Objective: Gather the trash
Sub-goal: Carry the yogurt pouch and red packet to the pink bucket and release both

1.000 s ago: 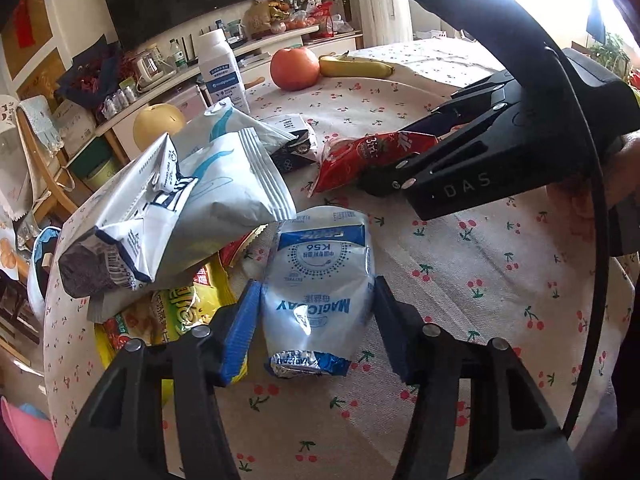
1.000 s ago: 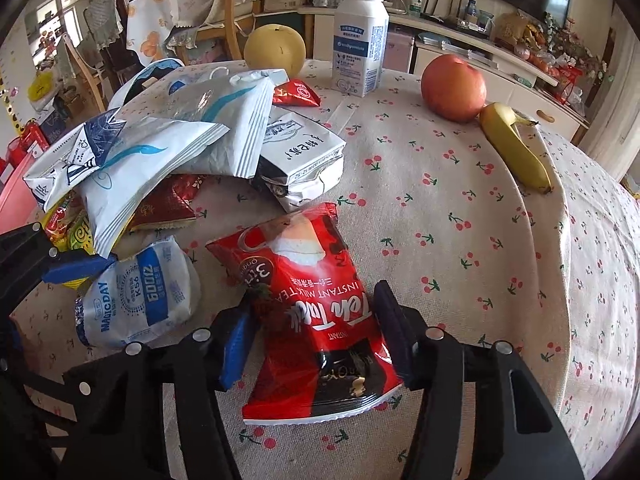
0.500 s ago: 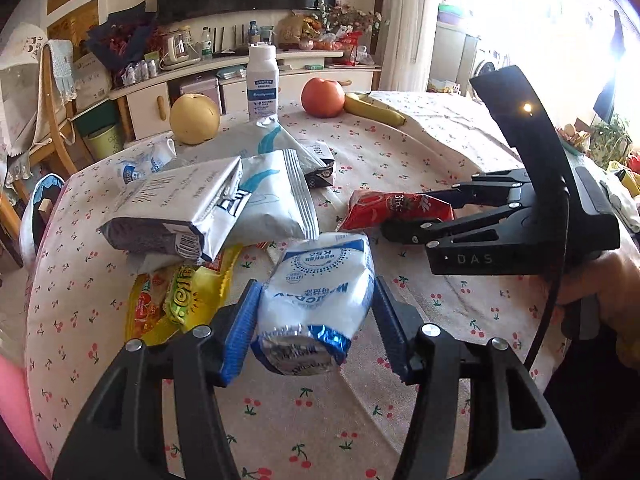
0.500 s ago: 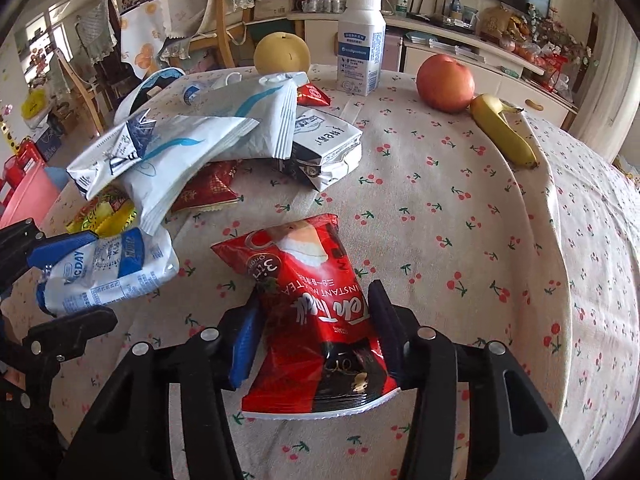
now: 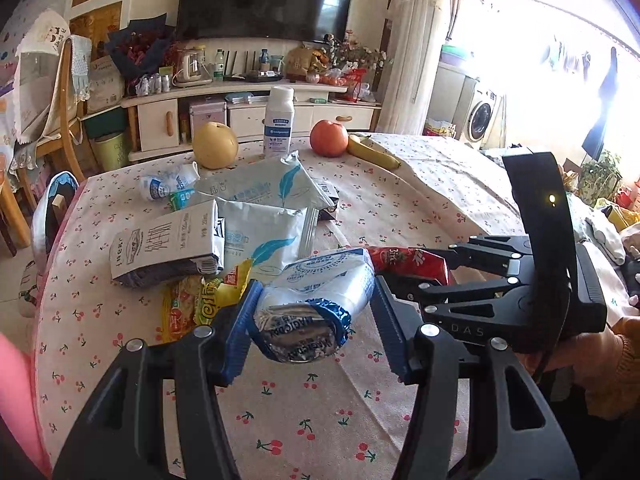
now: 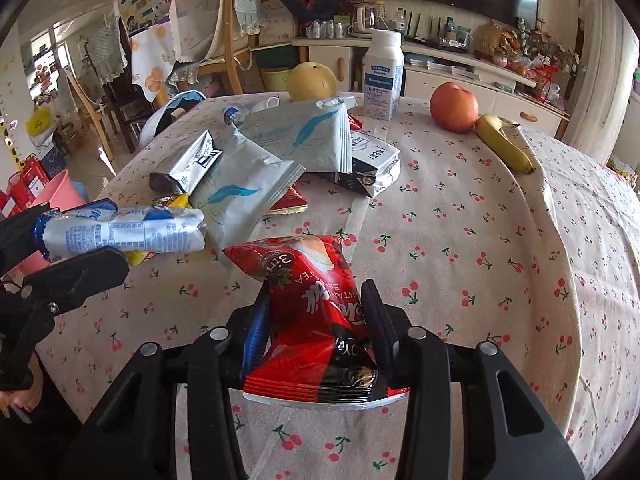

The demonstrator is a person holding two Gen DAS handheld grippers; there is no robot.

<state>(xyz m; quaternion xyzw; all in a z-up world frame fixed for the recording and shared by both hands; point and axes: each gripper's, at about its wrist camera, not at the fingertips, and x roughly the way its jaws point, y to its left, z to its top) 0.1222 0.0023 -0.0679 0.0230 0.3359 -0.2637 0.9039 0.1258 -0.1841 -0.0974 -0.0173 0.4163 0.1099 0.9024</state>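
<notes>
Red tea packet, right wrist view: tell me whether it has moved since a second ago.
Yes. The red tea packet has lifted off the tablecloth in the closing right claw, away from the wrapper pile.

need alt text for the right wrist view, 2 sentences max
The right gripper has its jaws closing on a red instant milk tea packet, lifted above a cherry-print tablecloth. At left the left gripper holds a crumpled blue-and-white pouch; more wrappers, a pear, a white bottle, an apple and a banana lie beyond.
</notes>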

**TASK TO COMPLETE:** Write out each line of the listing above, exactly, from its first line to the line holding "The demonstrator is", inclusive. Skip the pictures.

**RESULT OF THE EXERCISE:**
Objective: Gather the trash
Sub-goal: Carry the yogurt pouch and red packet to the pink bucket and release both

1.000 s ago: 
1.000 s ago: 
0.500 s ago: 
0.500 s ago: 
now: 
now: 

The demonstrator is a person holding two Gen DAS handheld grippers; there is no robot.

The output for this exercise is finished.